## Required work
In the lines below, the string "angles" may appear; say how many lines hold it and give nothing more.

## Information shown

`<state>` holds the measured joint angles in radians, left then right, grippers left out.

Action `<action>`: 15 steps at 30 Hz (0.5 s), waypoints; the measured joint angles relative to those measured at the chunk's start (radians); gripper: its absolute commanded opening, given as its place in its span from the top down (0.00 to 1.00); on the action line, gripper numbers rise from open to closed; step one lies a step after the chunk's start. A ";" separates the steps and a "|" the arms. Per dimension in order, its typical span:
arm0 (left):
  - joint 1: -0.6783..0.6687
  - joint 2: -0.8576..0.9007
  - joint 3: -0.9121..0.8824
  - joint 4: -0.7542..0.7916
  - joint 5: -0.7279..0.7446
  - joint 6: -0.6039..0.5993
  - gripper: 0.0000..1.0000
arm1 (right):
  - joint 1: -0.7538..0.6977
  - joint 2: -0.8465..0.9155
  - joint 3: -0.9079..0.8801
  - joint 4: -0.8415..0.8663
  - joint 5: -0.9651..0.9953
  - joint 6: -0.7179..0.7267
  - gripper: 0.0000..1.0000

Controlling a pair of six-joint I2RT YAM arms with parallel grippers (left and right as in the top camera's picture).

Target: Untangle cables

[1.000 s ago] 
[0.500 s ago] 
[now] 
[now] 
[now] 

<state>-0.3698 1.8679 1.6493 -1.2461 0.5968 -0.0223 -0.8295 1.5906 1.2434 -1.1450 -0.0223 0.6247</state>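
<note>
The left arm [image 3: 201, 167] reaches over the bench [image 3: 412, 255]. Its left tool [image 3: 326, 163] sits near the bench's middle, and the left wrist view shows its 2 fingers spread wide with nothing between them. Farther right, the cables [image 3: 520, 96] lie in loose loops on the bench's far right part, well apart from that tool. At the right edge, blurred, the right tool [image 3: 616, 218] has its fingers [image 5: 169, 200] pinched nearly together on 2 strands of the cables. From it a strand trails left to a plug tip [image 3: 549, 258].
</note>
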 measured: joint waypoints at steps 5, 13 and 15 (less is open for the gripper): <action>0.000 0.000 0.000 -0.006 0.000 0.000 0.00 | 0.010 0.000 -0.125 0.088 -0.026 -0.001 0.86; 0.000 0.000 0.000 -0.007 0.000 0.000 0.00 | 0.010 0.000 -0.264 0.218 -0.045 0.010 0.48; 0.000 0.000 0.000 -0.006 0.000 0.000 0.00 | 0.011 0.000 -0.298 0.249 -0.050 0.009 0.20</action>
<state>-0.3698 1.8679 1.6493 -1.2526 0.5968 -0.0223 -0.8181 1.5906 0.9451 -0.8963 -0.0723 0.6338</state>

## Answer to this problem
2